RIYADH, 24 February 2005 — The cultural divide between the West and the Islamic world will persist despite efforts to bridge the gap, says a sociology professor who believes the main hurdle is the mindset of neoconservatives in the Bush administration.
“There is a power disequilibrium in which the US as the sole superpower is trying to impose its views and cultural values on the rest of the world. This is the starting point of the problem we have with the US,” Professor Mahmoud Dhaouadi, a Tunisian sociologist, told Arab News.
Dhaouadi, now in Riyadh, has been invited by the Saudi government to the two-week-long Janadriya Festival which started yesterday. He is among 250 official guests who will be attending the festival that features the Kingdom’s cultural variety as well as seminars and poetry recitations.
According to Dhaouadi, dialogue is the only way to break down the cultural barrier. An important element in this task, he points out, is to understand the cultural symbols of a society represented by its sets of religious belief, cultural values, thought pattern, knowledge of language, the arts and sciences.
“The ability to communicate with others in their own language is what I call visa. I do have a visa to communicate with the West in their own language, since I know English. But the Westerners don’t have a visa to communicate with us in our language — be it Arabic, Persian, Urdu or any other eastern language. That being the case, they cannot gauge our mindset or the driving force that inspires our conduct or behavior in a given way,” said Dhaouadi.
He is the author of three books in English — “Globalization of the Other Underdevelopment: Third World Cultural Identities,” “Toward an Islamic Sociology of Cultural Symbols” and “New Explorations Into the Making of Ibn Khaldun’s Mind”. They were all published in Kuala Lumpur, where he worked as a professor. Through these books he takes up the theme that even though a country may be advanced and highly developed in terms of science and technology, it may still be culturally underdeveloped if it cannot communicate on the same wavelength with the people of those countries without knowing their language and cultural values.

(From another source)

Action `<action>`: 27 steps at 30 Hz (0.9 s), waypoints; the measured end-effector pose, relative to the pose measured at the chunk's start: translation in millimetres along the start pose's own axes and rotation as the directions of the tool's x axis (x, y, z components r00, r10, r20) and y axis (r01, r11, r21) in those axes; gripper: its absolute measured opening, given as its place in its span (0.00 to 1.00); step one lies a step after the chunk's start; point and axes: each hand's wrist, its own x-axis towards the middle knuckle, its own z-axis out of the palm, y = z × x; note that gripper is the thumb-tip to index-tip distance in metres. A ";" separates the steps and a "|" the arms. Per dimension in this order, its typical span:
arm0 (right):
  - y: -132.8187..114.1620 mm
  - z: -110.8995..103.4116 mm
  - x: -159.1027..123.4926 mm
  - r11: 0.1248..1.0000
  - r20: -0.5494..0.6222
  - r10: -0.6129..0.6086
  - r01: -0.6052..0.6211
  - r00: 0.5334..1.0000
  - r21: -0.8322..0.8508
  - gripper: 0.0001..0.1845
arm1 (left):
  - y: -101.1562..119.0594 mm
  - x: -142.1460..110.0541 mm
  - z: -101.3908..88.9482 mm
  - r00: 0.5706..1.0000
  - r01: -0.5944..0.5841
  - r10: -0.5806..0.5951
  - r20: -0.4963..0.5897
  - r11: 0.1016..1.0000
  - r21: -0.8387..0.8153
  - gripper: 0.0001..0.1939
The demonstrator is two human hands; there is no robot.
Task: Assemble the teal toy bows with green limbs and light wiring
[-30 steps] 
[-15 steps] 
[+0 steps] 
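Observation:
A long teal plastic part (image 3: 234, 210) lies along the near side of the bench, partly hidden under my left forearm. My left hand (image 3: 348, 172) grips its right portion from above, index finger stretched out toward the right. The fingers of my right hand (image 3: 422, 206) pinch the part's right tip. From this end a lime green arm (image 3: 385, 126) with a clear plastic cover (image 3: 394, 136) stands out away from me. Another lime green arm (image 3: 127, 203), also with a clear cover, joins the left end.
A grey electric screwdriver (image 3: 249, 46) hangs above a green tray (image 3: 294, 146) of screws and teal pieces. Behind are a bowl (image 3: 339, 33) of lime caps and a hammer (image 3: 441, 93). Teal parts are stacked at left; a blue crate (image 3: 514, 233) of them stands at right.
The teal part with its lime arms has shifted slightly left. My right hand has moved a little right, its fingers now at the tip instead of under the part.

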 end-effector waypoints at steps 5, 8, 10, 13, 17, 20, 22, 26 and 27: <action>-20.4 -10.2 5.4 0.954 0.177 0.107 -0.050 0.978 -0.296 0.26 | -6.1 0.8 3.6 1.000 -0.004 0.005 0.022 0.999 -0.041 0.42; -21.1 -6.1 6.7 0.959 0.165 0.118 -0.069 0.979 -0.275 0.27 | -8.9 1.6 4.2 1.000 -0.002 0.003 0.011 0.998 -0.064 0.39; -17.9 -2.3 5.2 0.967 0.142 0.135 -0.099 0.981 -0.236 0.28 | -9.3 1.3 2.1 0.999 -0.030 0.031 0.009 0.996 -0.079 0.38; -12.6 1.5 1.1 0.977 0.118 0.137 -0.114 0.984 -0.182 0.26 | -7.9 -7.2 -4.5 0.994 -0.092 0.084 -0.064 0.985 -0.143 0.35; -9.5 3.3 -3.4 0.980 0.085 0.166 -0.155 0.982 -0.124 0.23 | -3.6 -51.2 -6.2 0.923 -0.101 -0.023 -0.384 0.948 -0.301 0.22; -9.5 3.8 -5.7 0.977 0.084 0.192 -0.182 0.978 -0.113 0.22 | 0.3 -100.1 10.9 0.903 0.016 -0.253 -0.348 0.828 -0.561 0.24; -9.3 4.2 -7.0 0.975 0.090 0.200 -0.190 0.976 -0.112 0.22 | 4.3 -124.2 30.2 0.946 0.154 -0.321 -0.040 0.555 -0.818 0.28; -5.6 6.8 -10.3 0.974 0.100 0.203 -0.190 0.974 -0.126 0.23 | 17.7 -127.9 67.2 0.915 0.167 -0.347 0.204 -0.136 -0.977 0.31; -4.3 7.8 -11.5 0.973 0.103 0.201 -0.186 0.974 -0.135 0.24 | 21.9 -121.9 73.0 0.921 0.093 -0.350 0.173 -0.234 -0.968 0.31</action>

Dhaouadi said that ever since the induction of President George W. Bush into the White House, the neoconservatives around him have sought to impose their own norms and values on the Islamic world. “Since the US talks from a position of strength, it is not prepared to listen to the other country’s point of view.”
The problem is further compounded by its media which gives out only filtered news preventing the people at the grassroots level from gaining an insight into the real issues. “When I was in the US some years ago, I was shocked to find that the people there were having AM/FM radios and not the short-wave radio. That means they are only interested in knowing things concerning them and have no interest in the world beyond.”
The professor said countries that believe that might is right should have a second look at the UN Charter which says: “Since wars begin in the minds of men, it is in the minds of men that the defenses of peace must be constructed.”
Dhaouadi, who taught at King Saud University for several years in the past, said the Kingdom has been doing its best to reach out to the West through international forums and conferences. Whether this message is accepted by others who believe in talking from a position of strength remains to be seen.